Sonatrach veut utiliser le satellite Alcomsat 1 pour cartographier ses sites et protéger ses données

Sonatrach Asal Alcomsat 1
Le but est l’utilisation des technologies spatiales dans les projets de Sonatrach. D. R.

Par Meriem Sassi – Sonatrach et l’Agence spatiale algérienne (Asal) ont signé aujourd’hui à Oran une convention-cadre qui a pour objet d’asseoir une collaboration entre les deux parties dans le but d’une utilisation optimale des technologies spatiales et de leurs applications dans la conception, l’étude et la mise en œuvre des projets de développement liés aux différents domaines d’activité de Sonatrach.

La cérémonie de signature a eu lieu au Centre des conventions d’Oran en marge des travaux des JST11, en présence du PDG de Sonatrach, Abdelmoumen Ould-Kaddour, et du directeur général de l’Asal, Azzedine Oussedik.

A travers cet accord, l’Asal mettra à disposition des structures et/ou filiales de Sonatrach des données et des images d’origine spatiale, des produits dérivés à valeur ajoutée ainsi que des systèmes d’informations géographiques (SIG).

L’agence fournira aussi le conseil, l’assistance, l’expertise et le support technique nécessaires pour la mise en place et/ou le renforcement des services de télécommunication par satellite.

Ces outils permettront un suivi permanent des projets de développement liés aux différents domaines d’activité de Sonatrach en l’aidant à l’analyse et à la prise de décisions appropriées.

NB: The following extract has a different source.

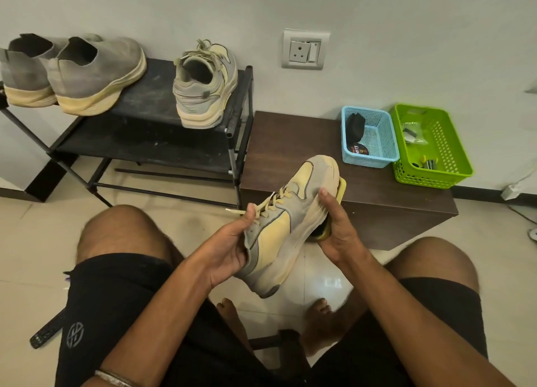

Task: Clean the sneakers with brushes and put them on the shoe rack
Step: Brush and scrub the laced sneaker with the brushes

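Fingers of the left hand curl round the collar of the sneaker above the knees, right hand gripping a yellow brush against its sole; light, soft-uppered, best held at the heel.

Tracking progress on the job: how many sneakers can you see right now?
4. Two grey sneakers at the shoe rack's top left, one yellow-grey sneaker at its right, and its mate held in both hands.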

Cet accord, qui bénéficiera aux deux entreprises nationales publiques économiques, entre dans le cadre de la mise en œuvre des orientations visant la promotion de la coopération entre les entités nationales. Un objectif à travers lequel Sonatrach entend faire contribuer les entreprises nationales à hauteur de 40% dans son plan de développement, selon Ould-Kaddour.

M. S.

Comment (2)

    mouatène
    19 avril 2018 - 13 h 49 min

    qu’attendent les responsables des chaines TV « privées » pour s’abonner au satellite alcomsat ? les chaines nationales sont d’une qualité parfaite.

    Khaled
    17 avril 2018 - 19 h 43 min

    Il est temps que désormais, les sociétés algériennes doivent apprendre a faire appel aux compétences nationales pour résoudre les problèmes techniques qu’ils rencontrent. C’est fini le gaspillage des devises en honoraires et frais de mission que jadis, nos responsables dépensaient inutilement.